> _Directions_: Type out all the data below, word for word.

[[ Given information open ]]

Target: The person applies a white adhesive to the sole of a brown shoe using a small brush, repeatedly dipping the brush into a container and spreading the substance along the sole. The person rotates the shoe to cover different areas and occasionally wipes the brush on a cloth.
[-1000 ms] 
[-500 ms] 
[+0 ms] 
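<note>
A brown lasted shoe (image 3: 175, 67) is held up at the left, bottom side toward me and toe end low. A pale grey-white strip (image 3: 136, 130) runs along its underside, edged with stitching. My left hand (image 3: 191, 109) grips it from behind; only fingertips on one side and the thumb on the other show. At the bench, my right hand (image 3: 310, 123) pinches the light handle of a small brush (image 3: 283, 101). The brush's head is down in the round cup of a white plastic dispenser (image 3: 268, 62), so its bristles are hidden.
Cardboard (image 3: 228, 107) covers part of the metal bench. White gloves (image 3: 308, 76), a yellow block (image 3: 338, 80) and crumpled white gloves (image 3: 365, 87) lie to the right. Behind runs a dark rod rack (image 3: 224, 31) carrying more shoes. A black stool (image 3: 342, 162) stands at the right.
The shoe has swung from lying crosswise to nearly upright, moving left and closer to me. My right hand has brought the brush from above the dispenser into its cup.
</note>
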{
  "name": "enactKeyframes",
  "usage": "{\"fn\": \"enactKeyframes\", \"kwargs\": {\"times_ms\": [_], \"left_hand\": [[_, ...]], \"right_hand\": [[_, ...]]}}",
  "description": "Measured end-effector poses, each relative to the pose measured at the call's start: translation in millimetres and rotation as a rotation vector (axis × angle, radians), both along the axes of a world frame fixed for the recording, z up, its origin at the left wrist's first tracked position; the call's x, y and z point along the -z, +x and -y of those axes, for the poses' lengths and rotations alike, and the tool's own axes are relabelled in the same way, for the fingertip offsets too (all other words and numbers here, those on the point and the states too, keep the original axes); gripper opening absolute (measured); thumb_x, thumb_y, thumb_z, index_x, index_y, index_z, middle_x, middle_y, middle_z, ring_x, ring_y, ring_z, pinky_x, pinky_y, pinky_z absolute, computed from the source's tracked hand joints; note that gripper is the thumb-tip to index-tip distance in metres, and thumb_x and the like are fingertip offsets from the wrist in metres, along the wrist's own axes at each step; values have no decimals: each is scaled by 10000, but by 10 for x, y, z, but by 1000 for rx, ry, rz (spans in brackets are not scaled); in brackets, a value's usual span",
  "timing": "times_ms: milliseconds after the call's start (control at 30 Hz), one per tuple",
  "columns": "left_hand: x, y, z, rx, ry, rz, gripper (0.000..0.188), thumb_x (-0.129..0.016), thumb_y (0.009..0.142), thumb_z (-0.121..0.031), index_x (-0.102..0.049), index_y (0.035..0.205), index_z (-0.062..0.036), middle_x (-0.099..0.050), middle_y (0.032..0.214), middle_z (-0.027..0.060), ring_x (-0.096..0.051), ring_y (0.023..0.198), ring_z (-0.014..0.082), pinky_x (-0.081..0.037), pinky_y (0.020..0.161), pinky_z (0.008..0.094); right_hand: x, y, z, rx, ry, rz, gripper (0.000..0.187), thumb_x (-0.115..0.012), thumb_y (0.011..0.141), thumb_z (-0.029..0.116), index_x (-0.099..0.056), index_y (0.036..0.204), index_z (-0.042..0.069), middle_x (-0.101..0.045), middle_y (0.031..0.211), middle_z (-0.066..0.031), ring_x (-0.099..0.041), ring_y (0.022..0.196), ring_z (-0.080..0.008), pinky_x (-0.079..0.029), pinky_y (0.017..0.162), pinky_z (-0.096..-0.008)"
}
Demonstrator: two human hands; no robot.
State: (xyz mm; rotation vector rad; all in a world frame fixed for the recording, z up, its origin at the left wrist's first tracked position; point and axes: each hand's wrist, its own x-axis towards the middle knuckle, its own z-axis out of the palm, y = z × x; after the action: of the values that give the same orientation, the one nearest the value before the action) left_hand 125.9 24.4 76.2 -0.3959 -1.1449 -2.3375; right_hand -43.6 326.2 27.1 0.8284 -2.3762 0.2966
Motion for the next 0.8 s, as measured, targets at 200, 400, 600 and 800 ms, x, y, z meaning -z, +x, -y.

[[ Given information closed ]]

> _Reply_:
Target: The person applies a white adhesive to the sole of a brown shoe using a small brush, repeatedly dipping the brush into a container and spreading the substance along the sole. The person rotates the shoe to cover different areas and occasionally wipes the brush on a cloth.
[-1000 ms] 
[-500 ms] 
[+0 ms] 
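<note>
A brown lasted shoe (image 3: 175, 67) is held up at the left, bottom side toward me and toe end low. A pale grey-white strip (image 3: 136, 130) runs along its underside, edged with stitching. My left hand (image 3: 191, 109) grips it from behind; only fingertips on one side and the thumb on the other show. At the bench, my right hand (image 3: 310, 123) pinches the light handle of a small brush (image 3: 283, 101). The brush's head is down in the round cup of a white plastic dispenser (image 3: 268, 62), so its bristles are hidden.
Cardboard (image 3: 228, 107) covers part of the metal bench. White gloves (image 3: 308, 76), a yellow block (image 3: 338, 80) and crumpled white gloves (image 3: 365, 87) lie to the right. Behind runs a dark rod rack (image 3: 224, 31) carrying more shoes. A black stool (image 3: 342, 162) stands at the right.
The shoe has swung from lying crosswise to nearly upright, moving left and closer to me. My right hand has brought the brush from above the dispenser into its cup.
</note>
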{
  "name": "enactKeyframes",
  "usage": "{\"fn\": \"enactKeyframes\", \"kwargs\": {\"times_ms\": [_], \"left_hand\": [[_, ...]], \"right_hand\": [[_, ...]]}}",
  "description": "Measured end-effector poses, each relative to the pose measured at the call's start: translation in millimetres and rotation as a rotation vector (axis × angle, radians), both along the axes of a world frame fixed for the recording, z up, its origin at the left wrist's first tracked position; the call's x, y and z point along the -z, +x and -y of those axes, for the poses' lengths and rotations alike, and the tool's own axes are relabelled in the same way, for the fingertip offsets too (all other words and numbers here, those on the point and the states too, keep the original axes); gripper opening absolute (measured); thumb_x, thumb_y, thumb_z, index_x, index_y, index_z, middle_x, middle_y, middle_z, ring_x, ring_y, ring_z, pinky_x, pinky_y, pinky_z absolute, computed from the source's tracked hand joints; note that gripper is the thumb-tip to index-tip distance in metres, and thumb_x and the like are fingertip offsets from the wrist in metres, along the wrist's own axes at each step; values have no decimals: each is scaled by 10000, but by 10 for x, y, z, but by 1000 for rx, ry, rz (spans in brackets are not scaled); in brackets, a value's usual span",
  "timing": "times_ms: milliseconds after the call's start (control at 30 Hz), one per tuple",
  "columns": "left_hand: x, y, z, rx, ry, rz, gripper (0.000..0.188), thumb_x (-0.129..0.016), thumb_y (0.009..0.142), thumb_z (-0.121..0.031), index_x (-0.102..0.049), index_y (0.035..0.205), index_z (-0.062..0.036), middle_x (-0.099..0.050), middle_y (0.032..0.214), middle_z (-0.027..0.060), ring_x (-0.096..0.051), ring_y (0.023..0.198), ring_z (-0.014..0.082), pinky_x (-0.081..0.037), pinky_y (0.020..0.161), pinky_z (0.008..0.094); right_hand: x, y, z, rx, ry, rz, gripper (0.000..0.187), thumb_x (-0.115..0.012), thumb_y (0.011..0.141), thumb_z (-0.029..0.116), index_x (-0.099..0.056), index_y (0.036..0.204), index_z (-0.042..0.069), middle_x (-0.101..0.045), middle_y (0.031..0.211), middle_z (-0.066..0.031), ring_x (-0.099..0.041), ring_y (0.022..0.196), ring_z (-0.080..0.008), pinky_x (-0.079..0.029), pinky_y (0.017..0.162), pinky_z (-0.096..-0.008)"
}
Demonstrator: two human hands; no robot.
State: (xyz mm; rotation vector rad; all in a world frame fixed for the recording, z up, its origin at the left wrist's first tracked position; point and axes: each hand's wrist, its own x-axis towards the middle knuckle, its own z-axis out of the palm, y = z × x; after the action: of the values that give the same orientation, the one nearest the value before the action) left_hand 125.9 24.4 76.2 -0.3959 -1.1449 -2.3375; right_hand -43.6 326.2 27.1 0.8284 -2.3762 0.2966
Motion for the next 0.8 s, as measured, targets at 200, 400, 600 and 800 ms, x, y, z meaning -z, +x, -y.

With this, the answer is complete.